问题:输入准备期间发生OOM错误。是因为num_classes
很大而且choose_from_datasets
占用了大量的cpu内存吗?详情如下。
系统配置:Ubuntu-16.04,tf-nightly-1.10,python-3.6
import tensorflow as tf
from tensorflow.contrib.data.python.ops.interleave_ops import choose_from_datasets
num_classes = 1000
num_classes_per_batch = 32
num_images_per_class = 2
def generator(num_classes, num_classes_per_batch, num_images_per_class):
# Sample `num_classes_per_batch` classes for the batch
sampled = tf.random_shuffle(tf.range(num_classes))[:num_classes_per_batch]
# Repeat each element `num_images_per_class` times
batch_labels = tf.tile(tf.expand_dims(sampled, -1), [1, num_images_per_class])
return tf.to_int64(tf.reshape(batch_labels, [-1]))
#2.1 get datasets
datasets = [tf.data.TFRecordDataset(f).apply(tf.contrib.data.shuffle_and_repeat(buffer_size=5)) for f in tfrecords_files]
#2.2 prepare selector
selector = tf.contrib.data.Counter().map(
lambda _: generator(num_classes, num_classes_per_batch, max_num_images_per_class))
selector = selector.apply(tf.contrib.data.unbatch())
#2.3 prepare dataset
BATCH_SIZE = tf.cast(num_classes_per_batch * num_images_per_class, tf.int64)
dataset = choose_from_datasets(datasets, selector)
dataset = dataset.map(map_func=decode, num_parallel_calls=num_parallel_calls)
dataset = dataset.batch(BATCH_SIZE)
dataset = dataset.prefetch(buffer_size=1)
#2.4 prepare iterator
#iterator = dataset.make_initializable_iterator()
iterator = dataset.make_one_shot_iterator()

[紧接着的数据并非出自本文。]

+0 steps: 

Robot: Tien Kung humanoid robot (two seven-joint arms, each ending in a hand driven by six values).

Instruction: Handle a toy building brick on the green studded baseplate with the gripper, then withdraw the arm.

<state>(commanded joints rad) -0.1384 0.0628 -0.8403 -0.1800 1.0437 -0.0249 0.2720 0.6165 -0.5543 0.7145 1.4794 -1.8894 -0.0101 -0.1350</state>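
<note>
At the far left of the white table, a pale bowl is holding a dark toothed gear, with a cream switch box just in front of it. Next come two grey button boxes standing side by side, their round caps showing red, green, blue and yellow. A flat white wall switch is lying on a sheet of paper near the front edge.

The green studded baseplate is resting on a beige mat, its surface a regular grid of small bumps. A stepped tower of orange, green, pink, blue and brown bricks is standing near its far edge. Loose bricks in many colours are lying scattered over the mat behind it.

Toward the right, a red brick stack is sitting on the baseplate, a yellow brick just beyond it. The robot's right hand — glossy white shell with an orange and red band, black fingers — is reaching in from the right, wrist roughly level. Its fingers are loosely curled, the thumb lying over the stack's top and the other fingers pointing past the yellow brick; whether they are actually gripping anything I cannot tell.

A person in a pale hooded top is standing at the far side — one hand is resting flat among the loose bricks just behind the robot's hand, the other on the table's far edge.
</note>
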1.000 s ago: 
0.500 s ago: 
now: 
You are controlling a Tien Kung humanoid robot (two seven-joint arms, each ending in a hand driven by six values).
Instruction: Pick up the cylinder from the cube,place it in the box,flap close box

next_batch = iterator.get_next()
当上面的输入代码运行大约100步时,发生以下问题:
tensorflow.python.framework.errors_impl.ResourceExhaustedError:/data1/face/dataset/teng/msceleb1m_per_class_test/168.tfrecords;打开的文件太多了 [[Node:IteratorGetNext = IteratorGetNextoutput_shapes = [[?,112,112,?],[?]],output_types = [DT_FLOAT,DT_INT64],_ device =" / job:localhost / replica:0 / task:0 / device :CPU:0"]] 提示:如果要在OOM发生时查看已分配的张量列表,请将report_tensor_allocations_upon_oom添加到RunOptions以获取当前分配信息。